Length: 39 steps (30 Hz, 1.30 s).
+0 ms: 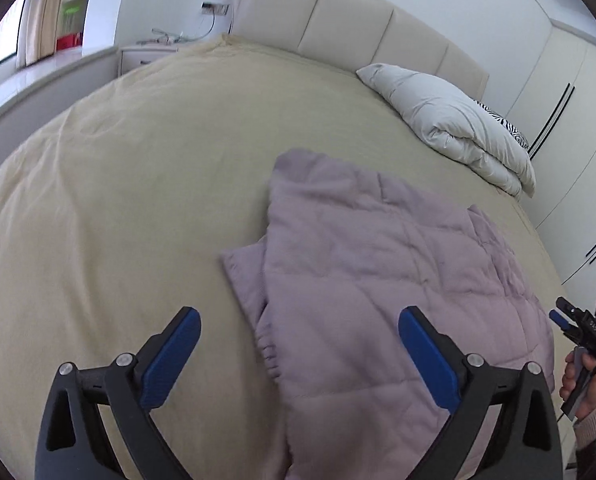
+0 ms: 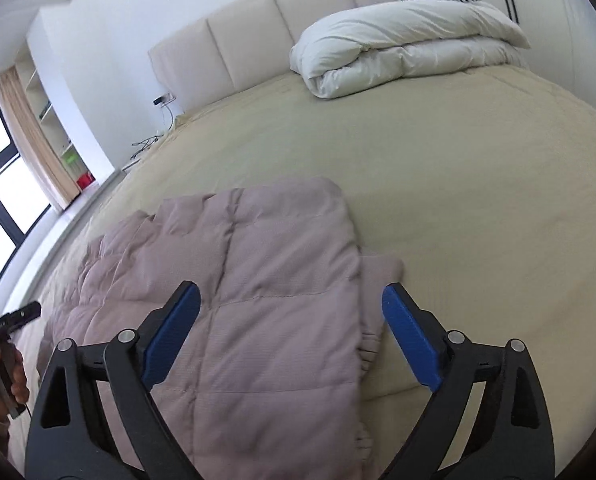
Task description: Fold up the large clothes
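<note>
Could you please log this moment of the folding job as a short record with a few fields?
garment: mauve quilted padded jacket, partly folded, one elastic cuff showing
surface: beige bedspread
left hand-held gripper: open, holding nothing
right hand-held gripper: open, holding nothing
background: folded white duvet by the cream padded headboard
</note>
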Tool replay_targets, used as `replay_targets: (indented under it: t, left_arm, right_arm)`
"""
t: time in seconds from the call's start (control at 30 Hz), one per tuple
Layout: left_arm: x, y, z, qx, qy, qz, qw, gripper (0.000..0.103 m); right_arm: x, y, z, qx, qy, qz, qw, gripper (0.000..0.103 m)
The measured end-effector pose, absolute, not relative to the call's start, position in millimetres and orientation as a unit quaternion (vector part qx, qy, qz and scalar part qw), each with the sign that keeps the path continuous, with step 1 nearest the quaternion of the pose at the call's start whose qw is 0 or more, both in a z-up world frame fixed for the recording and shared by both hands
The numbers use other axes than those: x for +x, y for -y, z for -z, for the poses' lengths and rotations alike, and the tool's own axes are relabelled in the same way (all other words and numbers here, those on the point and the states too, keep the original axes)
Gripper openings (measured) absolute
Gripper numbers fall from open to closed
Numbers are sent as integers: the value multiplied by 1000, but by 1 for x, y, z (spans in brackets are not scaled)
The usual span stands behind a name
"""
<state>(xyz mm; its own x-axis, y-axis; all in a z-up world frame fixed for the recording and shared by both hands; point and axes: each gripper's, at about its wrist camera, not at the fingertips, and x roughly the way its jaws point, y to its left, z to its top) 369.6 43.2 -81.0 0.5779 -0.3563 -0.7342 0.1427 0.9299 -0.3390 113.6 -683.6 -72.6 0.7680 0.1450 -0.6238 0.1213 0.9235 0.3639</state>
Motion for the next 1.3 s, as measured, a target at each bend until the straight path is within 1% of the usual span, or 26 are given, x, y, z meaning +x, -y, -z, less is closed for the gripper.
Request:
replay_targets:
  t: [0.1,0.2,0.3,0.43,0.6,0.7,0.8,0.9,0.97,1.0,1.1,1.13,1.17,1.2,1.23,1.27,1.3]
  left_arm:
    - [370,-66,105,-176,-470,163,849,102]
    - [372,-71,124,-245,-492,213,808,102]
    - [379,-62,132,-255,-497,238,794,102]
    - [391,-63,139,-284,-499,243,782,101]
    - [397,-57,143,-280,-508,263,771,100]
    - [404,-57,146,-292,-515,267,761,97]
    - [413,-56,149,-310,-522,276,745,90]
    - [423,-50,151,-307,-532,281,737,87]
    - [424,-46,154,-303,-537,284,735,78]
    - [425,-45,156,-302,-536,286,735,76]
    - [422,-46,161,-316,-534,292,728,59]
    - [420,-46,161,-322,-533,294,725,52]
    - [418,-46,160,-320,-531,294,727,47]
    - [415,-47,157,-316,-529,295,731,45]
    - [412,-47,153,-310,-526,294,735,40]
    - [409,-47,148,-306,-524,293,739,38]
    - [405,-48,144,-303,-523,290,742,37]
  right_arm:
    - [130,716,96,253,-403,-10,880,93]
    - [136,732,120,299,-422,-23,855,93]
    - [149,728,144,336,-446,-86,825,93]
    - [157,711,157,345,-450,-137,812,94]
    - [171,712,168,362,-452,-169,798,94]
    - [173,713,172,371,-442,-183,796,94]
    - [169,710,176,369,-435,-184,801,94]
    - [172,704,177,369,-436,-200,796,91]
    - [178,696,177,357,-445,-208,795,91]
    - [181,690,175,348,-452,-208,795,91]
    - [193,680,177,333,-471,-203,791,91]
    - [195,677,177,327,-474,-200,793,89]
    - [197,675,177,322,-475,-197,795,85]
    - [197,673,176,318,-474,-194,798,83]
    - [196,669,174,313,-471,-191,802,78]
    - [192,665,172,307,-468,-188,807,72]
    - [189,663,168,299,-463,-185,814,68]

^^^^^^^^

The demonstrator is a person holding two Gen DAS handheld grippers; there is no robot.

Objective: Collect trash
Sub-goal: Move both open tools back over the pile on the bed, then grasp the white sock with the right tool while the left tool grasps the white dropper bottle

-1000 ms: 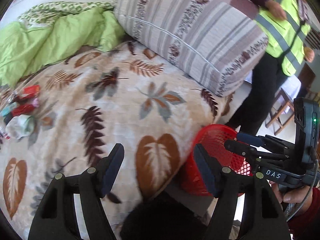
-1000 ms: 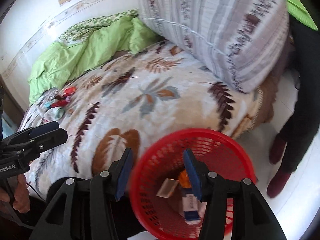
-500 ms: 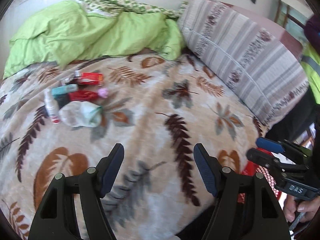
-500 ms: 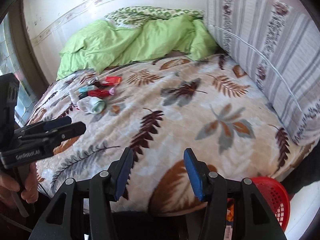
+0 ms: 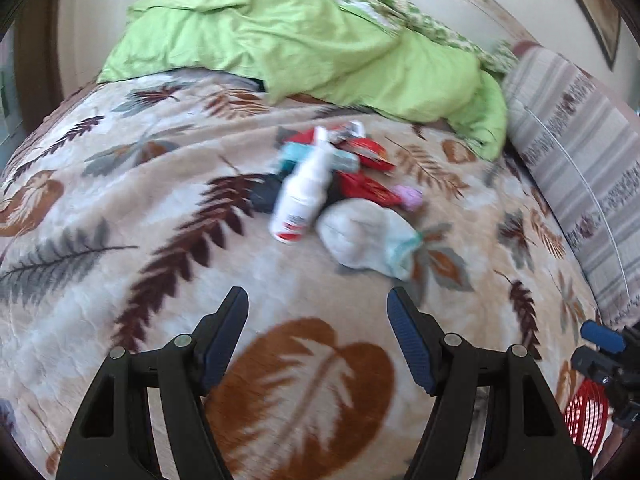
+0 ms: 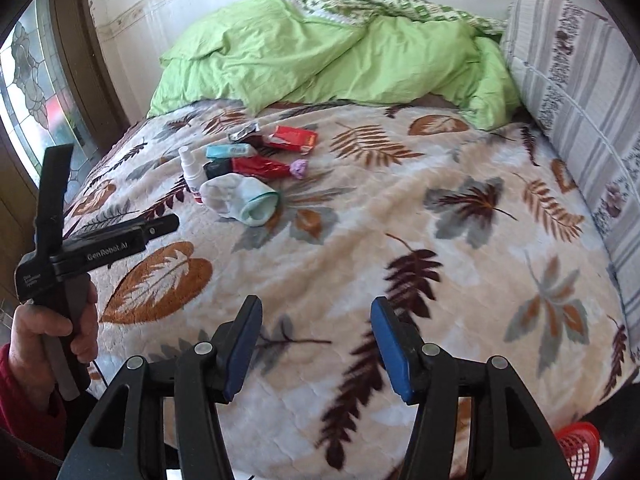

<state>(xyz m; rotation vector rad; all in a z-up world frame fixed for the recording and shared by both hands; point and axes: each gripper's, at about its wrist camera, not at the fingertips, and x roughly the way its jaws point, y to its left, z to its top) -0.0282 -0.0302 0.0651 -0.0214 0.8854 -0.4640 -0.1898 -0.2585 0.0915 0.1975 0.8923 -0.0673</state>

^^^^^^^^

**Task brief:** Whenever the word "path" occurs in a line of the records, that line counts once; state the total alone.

**Output of the task:** 2